Problem requirements: Beginning with the first line of the material, set down each line exactly as written, up to and including the line with "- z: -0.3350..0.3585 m".
────────────────────
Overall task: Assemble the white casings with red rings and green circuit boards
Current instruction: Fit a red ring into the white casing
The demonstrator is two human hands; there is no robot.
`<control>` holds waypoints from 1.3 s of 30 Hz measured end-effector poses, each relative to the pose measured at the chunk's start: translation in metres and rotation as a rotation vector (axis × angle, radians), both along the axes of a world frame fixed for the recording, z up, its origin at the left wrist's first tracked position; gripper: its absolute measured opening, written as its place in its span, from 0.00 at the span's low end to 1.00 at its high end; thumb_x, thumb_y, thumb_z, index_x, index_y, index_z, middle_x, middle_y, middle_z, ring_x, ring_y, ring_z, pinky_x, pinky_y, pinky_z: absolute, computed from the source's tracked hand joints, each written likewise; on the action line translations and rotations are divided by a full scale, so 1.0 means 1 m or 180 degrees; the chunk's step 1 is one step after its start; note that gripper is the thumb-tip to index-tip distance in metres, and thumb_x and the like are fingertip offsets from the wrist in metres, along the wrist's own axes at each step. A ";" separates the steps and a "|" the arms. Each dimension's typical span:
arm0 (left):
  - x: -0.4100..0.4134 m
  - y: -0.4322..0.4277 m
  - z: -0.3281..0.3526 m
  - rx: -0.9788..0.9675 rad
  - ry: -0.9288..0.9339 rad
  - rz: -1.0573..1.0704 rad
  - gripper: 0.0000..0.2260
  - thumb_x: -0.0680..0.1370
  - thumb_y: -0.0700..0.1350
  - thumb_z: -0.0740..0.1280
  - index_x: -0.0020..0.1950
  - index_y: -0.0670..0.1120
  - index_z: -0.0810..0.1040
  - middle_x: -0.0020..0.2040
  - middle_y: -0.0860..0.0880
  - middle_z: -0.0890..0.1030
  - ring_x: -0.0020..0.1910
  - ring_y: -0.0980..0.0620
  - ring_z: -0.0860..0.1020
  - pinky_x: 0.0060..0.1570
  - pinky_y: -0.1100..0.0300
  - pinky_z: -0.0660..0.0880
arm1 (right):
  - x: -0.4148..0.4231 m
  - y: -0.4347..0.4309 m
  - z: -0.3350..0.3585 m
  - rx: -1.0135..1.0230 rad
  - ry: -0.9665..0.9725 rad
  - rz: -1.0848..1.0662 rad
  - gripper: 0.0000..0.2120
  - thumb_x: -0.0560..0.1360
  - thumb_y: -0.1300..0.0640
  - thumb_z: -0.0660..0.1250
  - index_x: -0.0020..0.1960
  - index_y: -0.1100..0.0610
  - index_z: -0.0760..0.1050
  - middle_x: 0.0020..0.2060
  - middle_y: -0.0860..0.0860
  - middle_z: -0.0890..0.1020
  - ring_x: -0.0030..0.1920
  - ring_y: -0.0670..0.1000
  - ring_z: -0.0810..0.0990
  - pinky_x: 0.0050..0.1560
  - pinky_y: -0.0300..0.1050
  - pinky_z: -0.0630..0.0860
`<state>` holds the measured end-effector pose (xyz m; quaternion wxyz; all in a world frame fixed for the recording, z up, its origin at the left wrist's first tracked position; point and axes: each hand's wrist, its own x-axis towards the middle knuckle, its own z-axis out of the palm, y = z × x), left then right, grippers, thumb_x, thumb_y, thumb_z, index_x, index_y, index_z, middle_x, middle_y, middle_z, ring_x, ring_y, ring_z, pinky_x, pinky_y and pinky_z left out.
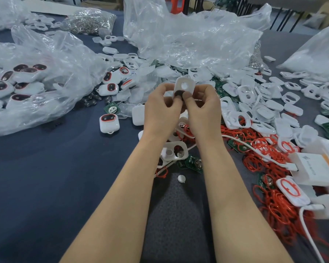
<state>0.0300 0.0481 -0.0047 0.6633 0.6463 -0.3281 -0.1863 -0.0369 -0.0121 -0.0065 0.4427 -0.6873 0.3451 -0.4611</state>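
Noted one white casing (184, 86): a rounded oblong shell of plain plastic, with a round hole in its upper half and a dark round part (178, 93) at its lower opening. Recorded the long axis as near upright, slightly tilted, with the broad face turned toward the camera. Located it raised above the desk (46, 168), between and just above the two hands, its lower half hidden behind the thumbs.

Found the left hand (160, 109) grasping the casing's left edge, fingers curled, thumb tip against the dark part. Found the right hand (203, 109) grasping the right edge likewise, thumb pressed beside the left thumb.

Observed below the wrists a second open casing (176, 152) lying flat on the desk, with green circuit boards (193, 164) just beside it. Observed a heap of red rings (273, 211) to the right, mixed with loose white shells (244, 93).

Logged a finished casing with red-rimmed window (109, 123) at left, and more of the kind inside a clear plastic bag (46, 103). Logged a white charger block (315, 168) with cable at the right edge
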 end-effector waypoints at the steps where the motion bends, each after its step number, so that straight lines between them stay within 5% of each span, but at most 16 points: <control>1: -0.001 0.000 0.000 0.0011 -0.0038 0.0033 0.10 0.79 0.37 0.63 0.46 0.53 0.74 0.39 0.42 0.84 0.41 0.46 0.84 0.51 0.46 0.80 | 0.001 0.001 -0.001 -0.0033 0.0018 -0.0044 0.03 0.77 0.59 0.66 0.50 0.56 0.73 0.42 0.45 0.79 0.43 0.44 0.78 0.47 0.40 0.75; 7: 0.000 0.002 -0.001 0.0137 -0.0739 0.0850 0.06 0.80 0.40 0.62 0.50 0.50 0.76 0.34 0.53 0.80 0.36 0.52 0.79 0.38 0.64 0.74 | 0.006 0.014 0.001 -0.0297 -0.0052 -0.0090 0.10 0.76 0.54 0.69 0.53 0.59 0.78 0.46 0.50 0.82 0.43 0.42 0.80 0.48 0.35 0.76; 10: -0.003 0.000 0.000 0.0112 -0.0790 0.0310 0.13 0.79 0.37 0.62 0.61 0.46 0.79 0.48 0.52 0.82 0.48 0.57 0.80 0.50 0.66 0.77 | 0.006 0.012 0.002 0.0059 -0.0186 0.0144 0.06 0.76 0.55 0.69 0.50 0.57 0.80 0.43 0.48 0.83 0.46 0.45 0.82 0.49 0.38 0.78; 13: -0.005 -0.003 0.001 0.0088 -0.0851 -0.0174 0.17 0.78 0.34 0.61 0.63 0.47 0.79 0.57 0.49 0.81 0.51 0.56 0.79 0.55 0.67 0.75 | -0.002 -0.001 0.002 0.0963 -0.0831 0.0192 0.04 0.78 0.59 0.65 0.51 0.58 0.79 0.43 0.50 0.82 0.47 0.48 0.81 0.54 0.44 0.78; 16: -0.003 -0.004 0.000 -0.0083 -0.0432 -0.0045 0.15 0.80 0.34 0.58 0.58 0.49 0.78 0.53 0.52 0.82 0.50 0.55 0.81 0.55 0.64 0.75 | -0.006 -0.010 0.003 0.1789 -0.1410 0.0454 0.06 0.80 0.61 0.63 0.53 0.57 0.77 0.46 0.52 0.82 0.46 0.47 0.81 0.50 0.40 0.77; 25: 0.002 -0.003 0.002 -0.0466 0.0264 0.0178 0.11 0.80 0.33 0.58 0.53 0.45 0.77 0.44 0.50 0.82 0.42 0.58 0.83 0.45 0.65 0.77 | -0.010 -0.009 0.005 0.2085 -0.1600 0.0685 0.09 0.79 0.62 0.63 0.54 0.51 0.77 0.38 0.46 0.83 0.41 0.44 0.79 0.45 0.37 0.73; 33: 0.000 -0.001 0.004 -0.0386 0.0097 0.0220 0.08 0.81 0.38 0.61 0.50 0.49 0.77 0.46 0.49 0.83 0.46 0.55 0.83 0.50 0.61 0.79 | -0.011 -0.009 0.005 0.1963 -0.1474 0.0651 0.07 0.78 0.62 0.64 0.50 0.52 0.77 0.42 0.49 0.82 0.42 0.45 0.80 0.44 0.37 0.75; 39: -0.005 0.001 0.006 -0.0398 -0.0054 -0.0018 0.06 0.80 0.47 0.65 0.46 0.58 0.76 0.44 0.56 0.82 0.45 0.63 0.81 0.47 0.66 0.77 | -0.007 -0.003 0.004 0.0498 -0.0350 0.0567 0.10 0.77 0.56 0.68 0.53 0.61 0.81 0.46 0.56 0.85 0.50 0.54 0.83 0.56 0.53 0.79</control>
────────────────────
Problem solution:
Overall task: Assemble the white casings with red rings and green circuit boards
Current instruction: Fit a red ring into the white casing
The demonstrator is two human hands; there is no robot.
`<control>` holds waypoints from 1.3 s of 30 Hz measured end-effector poses, each relative to the pose measured at the chunk's start: translation in metres and rotation as a rotation vector (axis × angle, radians), both along the axes of a world frame fixed for the recording, z up, its origin at the left wrist's first tracked position; gripper: its absolute measured opening, written as its place in its span, from 0.00 at the span's low end to 1.00 at its high end; thumb_x, thumb_y, thumb_z, index_x, index_y, index_z, middle_x, middle_y, middle_z, ring_x, ring_y, ring_z, pinky_x, pinky_y, pinky_z: absolute, computed from the source's tracked hand joints, each written likewise; on the action line translations and rotations are divided by a full scale, so 1.0 means 1 m or 180 degrees; the chunk's step 1 is one step after its start; note that gripper is the thumb-tip to index-tip distance in metres, and thumb_x and the like are fingertip offsets from the wrist in metres, along the wrist's own axes at each step. A ";" separates the steps and a "|" the arms. Each dimension's typical span:
arm0 (left):
  - x: -0.4100..0.4134 m
  - y: -0.4322..0.4277 m
  - z: -0.3281..0.3526 m
  - rx: -0.9788..0.9675 rad
  - ry: -0.9288..0.9339 rad
  - rz: -1.0573..1.0704 rad
  - gripper: 0.0000..0.2260
  - thumb_x: -0.0680..0.1370
  - thumb_y: -0.0700..0.1350
  - thumb_z: -0.0740..0.1280
  - index_x: -0.0020..0.1950
  - index_y: -0.0670..0.1120
  - index_z: -0.0810..0.1040
  - middle_x: -0.0020..0.2040
  - middle_y: -0.0860..0.0880
  - middle_z: -0.0890..0.1030
  - ring_x: -0.0020..0.1910
  - ring_y: -0.0980..0.0620
  - ring_z: -0.0860..0.1020
  - pinky_x: 0.0060..0.1570
  - pinky_y: -0.1100..0.0300
  - pinky_z: -0.0660..0.0880
arm1 (right):
  - x: -0.4148..0.4231 m
  - y: -0.4347..0.4309 m
  - z: -0.3350..0.3585 m

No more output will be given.